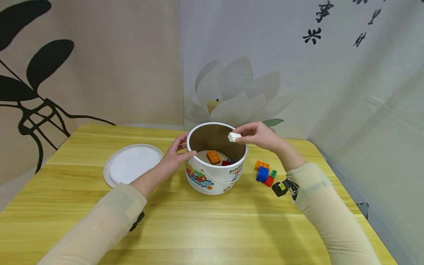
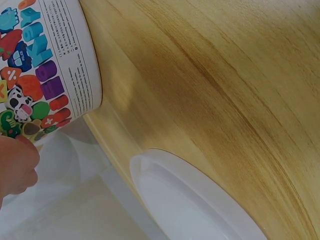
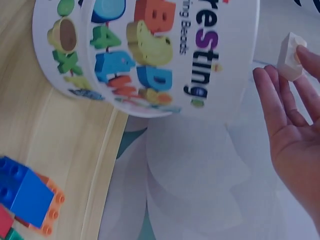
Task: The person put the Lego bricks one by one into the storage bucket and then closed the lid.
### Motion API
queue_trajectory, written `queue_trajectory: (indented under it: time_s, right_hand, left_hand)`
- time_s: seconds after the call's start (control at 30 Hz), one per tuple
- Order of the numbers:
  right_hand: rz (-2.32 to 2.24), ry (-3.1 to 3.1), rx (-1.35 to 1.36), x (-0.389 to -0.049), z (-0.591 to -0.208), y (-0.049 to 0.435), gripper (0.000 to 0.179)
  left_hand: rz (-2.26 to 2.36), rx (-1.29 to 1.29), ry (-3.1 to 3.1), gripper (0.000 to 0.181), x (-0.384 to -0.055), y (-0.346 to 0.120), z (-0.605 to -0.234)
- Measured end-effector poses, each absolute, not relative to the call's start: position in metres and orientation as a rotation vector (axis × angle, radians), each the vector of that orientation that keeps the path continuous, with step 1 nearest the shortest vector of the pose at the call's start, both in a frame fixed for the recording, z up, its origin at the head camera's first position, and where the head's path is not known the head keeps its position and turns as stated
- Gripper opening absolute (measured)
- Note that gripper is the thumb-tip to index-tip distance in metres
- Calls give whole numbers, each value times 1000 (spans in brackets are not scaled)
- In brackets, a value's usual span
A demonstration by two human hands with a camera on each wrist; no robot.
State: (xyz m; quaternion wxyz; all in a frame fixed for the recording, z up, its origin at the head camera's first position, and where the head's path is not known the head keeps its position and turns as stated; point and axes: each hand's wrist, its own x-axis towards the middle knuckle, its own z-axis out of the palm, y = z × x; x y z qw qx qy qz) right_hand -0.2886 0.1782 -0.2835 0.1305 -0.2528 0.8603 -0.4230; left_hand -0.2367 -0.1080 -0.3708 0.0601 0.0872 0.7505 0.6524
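A white round bucket (image 1: 212,180) with colourful printed pictures stands on the table. My left hand (image 1: 170,156) holds it by the left side near the rim, its thumb across the rim. Over the bucket's right rim, my right hand (image 1: 258,136) pinches a small white toy brick (image 1: 234,137) between thumb and fingers. The same white brick (image 3: 289,57) shows beside the bucket wall in the right wrist view. Inside the bucket lie an orange brick (image 1: 213,157) and a dark red brick (image 1: 227,162), with a bit of blue behind.
Right of the bucket sits a small group of bricks: an orange one (image 1: 262,165), a blue one (image 1: 262,174), a red one (image 1: 269,181) and a green one (image 1: 273,173). A white round lid (image 1: 135,163) lies on the table (image 1: 185,228) at left. A printed curtain hangs behind.
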Motion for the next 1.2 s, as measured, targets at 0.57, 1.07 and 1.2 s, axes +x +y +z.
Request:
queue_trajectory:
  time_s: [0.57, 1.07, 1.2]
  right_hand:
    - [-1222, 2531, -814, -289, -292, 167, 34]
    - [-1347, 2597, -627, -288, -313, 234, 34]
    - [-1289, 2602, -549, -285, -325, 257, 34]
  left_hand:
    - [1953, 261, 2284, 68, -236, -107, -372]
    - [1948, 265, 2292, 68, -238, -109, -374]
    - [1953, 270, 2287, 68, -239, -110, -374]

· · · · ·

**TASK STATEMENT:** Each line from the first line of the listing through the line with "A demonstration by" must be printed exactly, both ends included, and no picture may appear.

**OUTPUT OF THE EXERCISE:**
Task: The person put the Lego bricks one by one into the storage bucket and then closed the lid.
### Motion API
queue_trajectory, written `queue_trajectory: (indented under it: time_s, right_hand, left_hand)`
- time_s: seconds after the call's start (control at 30 Hz), one per tuple
- Order of the numbers:
  right_hand: rz (-2.32 to 2.24), ry (-3.1 to 3.1), rx (-1.35 to 1.36), x (-0.389 to -0.049), z (-0.591 to -0.208), y (-0.049 to 0.435), gripper (0.000 to 0.179)
  left_hand: rz (-2.26 to 2.36), rx (-1.29 to 1.29), ry (-3.1 to 3.1), gripper (0.000 to 0.181), x (-0.384 to -0.055), y (-0.346 to 0.120), z (-0.605 to -0.234)
- Measured end-effector poses, each absolute, not relative to the call's start: position in metres and orientation as a rotation vector (axis × angle, radians), each the vector of that orientation that keeps the path continuous, with step 1 nearest the shortest vector of the pose at the call's start, both in a frame fixed for the recording, z up, its origin at the head camera's first position, and where the head's path is not known the head keeps its position and turns as stated
- Gripper opening absolute (measured)
- Note that gripper is the thumb-tip to index-tip distance in metres
- Calls give whole numbers, each value times 1000 (spans in brackets are not scaled)
- In brackets, a value's usual span
A demonstration by two human hands with a camera on each wrist; no robot.

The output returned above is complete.